In Chapter 5, Lewis examines the events of Campaign 2000 that directed national scrutiny onto BJU. To explain how the university assumed a position similar to Burke’s tragic scapegoat, she analyzes Jones’s appearance on Larry King Live in addition to a full-page advertisement purchased by BJU in USA Today. It is in this final chapter where Lewis is perhaps most critical of BJU, for she positions Jones’s public repeal of the school’s ban on interracial dating as a failed rhetorical move that lacked finesse and proper timing.

By the end of the book, Lewis gives readers an insightful analysis of BJU’s public discourse in addition to a new theoretical frame in which to conceptualize sectarian rhetoric. As I mentioned earlier, however, the story of the book’s reception at BJU is worth noting because it brings into question what is one of Lewis’s central arguments: that sectarians want to appear beautiful in the eyes of the Other. In the spring 2008 issue of the KB Journal, Lewis published an article titled “Publish and Perish? My Fundamentalist Education from the Inside Out” in which she chronicles the scrutinizing process of convincing BJU to allow her to publish Romancing the Difference. Her article also includes the content of a sixth chapter she intended to publish in the book, but was told to remove by the BJU administration. This particular chapter is an analysis of a book called When Trouble Comes by BJU Dean of Students Jim Berg, a book that, according to Lewis, “is not at all ‘attractive’ and certainly not even as potentially ‘romantic’ as other public BJU texts” (“Publish and Perish”). Lewis’s battle with the BJU administration ultimately ended with her forced resignation, a “tragic” outcome to what was ultimately a lack of sympathy on the part of BJU to recognize Lewis’s scholarly attempt to expand its own separatist horizons.
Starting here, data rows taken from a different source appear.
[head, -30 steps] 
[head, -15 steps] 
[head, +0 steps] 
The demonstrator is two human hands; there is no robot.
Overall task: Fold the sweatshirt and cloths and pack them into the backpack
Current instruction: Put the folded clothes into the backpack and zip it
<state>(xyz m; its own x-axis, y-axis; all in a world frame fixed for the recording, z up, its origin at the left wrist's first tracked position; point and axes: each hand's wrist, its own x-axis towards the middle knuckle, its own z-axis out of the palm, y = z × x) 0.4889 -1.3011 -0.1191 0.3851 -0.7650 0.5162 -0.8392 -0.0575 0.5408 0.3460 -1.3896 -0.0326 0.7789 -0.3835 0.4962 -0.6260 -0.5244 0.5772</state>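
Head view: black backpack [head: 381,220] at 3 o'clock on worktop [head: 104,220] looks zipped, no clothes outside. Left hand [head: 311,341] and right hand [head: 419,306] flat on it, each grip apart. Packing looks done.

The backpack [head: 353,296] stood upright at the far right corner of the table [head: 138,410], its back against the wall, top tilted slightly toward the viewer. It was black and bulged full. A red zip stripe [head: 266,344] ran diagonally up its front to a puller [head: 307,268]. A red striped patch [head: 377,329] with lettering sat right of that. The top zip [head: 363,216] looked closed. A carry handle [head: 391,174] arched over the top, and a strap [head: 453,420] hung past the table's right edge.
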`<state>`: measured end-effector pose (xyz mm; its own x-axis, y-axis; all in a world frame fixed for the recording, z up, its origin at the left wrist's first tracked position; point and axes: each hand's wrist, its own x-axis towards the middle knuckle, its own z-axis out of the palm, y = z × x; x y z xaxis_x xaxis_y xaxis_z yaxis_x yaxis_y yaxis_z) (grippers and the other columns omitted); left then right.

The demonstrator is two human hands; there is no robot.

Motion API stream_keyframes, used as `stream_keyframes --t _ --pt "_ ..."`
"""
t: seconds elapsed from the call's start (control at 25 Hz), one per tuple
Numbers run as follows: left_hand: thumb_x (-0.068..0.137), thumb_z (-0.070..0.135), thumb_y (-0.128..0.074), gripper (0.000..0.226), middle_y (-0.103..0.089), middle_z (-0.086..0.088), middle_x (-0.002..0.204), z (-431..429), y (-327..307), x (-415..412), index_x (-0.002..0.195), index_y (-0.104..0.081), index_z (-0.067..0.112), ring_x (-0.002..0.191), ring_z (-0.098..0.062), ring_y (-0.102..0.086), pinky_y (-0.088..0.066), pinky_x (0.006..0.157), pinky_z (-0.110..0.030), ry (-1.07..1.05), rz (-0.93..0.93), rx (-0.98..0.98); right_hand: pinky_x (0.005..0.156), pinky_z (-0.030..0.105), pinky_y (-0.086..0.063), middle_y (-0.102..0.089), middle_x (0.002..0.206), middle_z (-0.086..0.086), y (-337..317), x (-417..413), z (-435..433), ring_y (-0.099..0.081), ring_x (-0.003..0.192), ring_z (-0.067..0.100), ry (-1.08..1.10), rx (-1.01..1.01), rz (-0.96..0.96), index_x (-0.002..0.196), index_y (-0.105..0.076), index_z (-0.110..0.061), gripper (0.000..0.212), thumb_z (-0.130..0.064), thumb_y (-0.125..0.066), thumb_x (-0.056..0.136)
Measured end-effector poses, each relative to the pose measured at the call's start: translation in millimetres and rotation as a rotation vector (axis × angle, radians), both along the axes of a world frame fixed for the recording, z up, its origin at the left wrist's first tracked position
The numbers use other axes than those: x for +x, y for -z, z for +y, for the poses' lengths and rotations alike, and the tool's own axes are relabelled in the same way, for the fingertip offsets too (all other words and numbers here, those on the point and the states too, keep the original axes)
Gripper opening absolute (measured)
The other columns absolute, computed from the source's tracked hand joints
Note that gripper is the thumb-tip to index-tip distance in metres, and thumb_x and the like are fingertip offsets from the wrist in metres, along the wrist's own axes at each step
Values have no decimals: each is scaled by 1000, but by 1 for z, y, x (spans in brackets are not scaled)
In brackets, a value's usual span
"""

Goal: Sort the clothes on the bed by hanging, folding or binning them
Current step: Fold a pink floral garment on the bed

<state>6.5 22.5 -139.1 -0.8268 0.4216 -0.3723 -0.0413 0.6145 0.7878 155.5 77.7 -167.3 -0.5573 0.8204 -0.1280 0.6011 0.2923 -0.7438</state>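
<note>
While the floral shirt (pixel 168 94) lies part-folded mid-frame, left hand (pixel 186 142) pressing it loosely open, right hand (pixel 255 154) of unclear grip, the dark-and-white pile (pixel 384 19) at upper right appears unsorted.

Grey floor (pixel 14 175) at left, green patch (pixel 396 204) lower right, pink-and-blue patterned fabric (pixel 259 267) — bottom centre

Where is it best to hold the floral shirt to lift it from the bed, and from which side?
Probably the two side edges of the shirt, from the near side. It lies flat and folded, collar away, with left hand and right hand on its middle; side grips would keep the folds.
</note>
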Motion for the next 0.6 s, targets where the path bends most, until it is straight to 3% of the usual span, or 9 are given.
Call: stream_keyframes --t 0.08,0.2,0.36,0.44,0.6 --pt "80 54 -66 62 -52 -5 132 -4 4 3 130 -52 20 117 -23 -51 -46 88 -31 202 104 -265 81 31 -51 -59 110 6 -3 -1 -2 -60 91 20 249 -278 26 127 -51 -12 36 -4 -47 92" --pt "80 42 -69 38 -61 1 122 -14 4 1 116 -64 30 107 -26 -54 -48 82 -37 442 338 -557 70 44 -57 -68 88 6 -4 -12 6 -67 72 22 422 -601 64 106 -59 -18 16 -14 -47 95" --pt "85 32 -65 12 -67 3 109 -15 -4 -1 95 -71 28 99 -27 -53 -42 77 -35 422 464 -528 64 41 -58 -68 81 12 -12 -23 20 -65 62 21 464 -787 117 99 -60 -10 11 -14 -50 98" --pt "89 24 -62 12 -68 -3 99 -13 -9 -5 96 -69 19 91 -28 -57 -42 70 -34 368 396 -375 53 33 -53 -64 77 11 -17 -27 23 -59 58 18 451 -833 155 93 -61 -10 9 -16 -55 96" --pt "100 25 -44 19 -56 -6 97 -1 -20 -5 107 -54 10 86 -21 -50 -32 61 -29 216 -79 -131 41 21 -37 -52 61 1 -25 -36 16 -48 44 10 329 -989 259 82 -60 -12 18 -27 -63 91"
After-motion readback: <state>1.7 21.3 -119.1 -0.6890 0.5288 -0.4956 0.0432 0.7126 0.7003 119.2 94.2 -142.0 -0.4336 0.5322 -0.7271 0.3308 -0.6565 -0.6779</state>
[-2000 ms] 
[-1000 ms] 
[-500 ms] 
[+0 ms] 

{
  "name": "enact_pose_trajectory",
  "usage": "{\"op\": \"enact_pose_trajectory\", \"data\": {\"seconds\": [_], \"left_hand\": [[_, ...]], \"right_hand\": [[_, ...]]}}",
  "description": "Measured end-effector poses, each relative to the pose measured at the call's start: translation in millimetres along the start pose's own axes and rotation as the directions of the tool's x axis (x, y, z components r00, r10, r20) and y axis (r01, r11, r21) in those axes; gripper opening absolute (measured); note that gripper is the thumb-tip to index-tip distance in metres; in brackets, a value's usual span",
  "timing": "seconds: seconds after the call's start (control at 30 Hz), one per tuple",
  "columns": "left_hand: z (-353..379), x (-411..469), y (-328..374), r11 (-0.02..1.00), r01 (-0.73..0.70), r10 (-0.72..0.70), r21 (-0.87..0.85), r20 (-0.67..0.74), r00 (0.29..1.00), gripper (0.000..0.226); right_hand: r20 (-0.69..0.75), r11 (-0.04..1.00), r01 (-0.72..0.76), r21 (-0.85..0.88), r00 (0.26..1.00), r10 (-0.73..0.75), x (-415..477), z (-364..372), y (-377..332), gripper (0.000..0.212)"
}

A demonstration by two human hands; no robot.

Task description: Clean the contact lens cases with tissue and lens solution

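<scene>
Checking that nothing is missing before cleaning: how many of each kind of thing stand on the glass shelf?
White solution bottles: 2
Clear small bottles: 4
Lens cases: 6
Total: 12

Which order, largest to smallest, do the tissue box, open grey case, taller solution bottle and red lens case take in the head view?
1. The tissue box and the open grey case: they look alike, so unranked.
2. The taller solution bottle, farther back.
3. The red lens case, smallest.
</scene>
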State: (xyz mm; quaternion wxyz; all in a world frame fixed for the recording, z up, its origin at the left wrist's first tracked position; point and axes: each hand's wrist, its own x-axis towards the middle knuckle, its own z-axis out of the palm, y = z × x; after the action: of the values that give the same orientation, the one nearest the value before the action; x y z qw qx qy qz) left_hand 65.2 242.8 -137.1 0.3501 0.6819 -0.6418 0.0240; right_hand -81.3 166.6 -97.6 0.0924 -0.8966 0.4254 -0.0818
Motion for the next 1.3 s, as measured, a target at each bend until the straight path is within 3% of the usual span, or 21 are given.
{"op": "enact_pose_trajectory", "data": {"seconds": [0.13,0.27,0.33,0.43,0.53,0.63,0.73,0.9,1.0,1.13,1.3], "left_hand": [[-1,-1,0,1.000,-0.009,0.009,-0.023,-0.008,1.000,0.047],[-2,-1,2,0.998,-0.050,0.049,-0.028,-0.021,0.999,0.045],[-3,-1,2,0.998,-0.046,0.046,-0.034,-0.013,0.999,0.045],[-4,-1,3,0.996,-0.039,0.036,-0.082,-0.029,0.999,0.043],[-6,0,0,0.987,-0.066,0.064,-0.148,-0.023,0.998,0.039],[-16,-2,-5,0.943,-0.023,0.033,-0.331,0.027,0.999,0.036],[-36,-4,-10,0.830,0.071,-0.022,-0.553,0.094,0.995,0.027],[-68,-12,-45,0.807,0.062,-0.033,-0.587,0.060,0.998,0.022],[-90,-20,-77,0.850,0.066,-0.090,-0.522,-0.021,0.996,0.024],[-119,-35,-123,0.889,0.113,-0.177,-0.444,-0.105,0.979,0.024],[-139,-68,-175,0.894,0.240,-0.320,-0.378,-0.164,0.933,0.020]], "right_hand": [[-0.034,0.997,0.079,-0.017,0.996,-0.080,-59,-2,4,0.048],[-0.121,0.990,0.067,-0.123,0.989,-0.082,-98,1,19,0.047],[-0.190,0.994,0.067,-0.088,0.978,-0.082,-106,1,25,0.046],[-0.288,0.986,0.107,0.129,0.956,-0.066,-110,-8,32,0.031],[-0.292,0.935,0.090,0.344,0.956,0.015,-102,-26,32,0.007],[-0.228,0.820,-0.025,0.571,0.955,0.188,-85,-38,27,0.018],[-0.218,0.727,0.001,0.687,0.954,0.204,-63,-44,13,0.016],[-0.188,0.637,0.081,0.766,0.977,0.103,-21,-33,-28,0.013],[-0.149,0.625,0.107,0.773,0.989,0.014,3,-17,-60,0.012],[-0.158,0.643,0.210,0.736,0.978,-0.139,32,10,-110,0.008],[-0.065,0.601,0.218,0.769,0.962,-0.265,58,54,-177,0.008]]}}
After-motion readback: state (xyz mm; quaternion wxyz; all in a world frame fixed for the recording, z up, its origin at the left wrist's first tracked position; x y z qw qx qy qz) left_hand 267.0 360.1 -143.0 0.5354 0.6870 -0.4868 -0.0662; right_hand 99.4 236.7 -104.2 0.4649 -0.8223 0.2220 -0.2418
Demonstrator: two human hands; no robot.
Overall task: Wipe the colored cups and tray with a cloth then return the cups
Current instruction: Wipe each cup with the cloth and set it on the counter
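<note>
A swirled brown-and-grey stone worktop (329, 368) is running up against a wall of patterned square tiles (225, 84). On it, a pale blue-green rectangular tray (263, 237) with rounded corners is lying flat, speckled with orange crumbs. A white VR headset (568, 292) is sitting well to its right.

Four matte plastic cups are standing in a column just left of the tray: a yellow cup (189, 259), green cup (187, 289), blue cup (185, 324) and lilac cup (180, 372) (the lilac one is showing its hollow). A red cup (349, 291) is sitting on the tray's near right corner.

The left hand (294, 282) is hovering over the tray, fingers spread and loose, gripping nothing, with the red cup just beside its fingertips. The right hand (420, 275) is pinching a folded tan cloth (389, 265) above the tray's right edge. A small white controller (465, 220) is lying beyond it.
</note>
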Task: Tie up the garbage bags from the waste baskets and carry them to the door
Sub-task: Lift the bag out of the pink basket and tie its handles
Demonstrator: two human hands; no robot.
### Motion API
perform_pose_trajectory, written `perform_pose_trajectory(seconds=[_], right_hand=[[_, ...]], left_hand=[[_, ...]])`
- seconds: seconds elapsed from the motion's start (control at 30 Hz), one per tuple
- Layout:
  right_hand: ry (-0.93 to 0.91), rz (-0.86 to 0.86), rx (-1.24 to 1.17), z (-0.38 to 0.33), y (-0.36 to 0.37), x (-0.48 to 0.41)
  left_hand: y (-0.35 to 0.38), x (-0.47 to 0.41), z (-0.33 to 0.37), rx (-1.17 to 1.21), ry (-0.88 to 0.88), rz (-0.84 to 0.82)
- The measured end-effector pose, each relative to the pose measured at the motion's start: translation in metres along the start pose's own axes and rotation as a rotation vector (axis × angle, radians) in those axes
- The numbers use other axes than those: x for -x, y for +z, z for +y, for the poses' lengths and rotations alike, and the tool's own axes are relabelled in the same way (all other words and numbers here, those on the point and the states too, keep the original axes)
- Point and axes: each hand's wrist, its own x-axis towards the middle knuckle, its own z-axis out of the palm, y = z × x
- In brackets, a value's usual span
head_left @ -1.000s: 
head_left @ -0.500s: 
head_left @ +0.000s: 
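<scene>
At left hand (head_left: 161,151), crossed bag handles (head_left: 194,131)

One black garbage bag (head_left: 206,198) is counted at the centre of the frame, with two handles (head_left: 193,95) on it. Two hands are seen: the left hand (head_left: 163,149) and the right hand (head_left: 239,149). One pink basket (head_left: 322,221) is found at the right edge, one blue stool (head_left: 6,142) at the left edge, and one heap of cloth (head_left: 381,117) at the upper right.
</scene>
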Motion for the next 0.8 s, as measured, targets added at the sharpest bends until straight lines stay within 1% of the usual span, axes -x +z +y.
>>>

It is unfortunate that BJU lost Lewis, for her writing about the university is charitable in all the best ways. Indeed, BJU’s public reputation would no doubt gain positive appeal if more scholars like Lewis were invited to join its faculty. But they pushed Lewis out, and by extension, rejected the romantic label with which she tries to publically frame the school’s rhetoric. One must therefore question the fitness of romance when it comes to accounting for sectarian rhetoric within democratic discourse. I do not want to suggest that Lewis’s reworking of Burkean theory fails, for it doesn’t. In fact, conceptualizing sectarian rhetoric within a romantic frame certainly invites scholars to re-imagine how outsiders might creatively engage religious fundamentalists. But the story of Romancing the Difference itself, the way both the book and its author were expelled from BJU, nevertheless remains an ominous reminder that Burke might be correct when he stipulated that sectarian discourse only invites resistance.



Works Cited

Burke, Kenneth. The Rhetoric of Religion: Studies in Logology. Berkley: University of California Press, 1961. Print.

Lewis, Camille K. “Publish and Perish: My Fundamentalist Education from the Inside Out.” KB Journal. 4.2 (2008): n. pag. Web. 27 Dec 2010.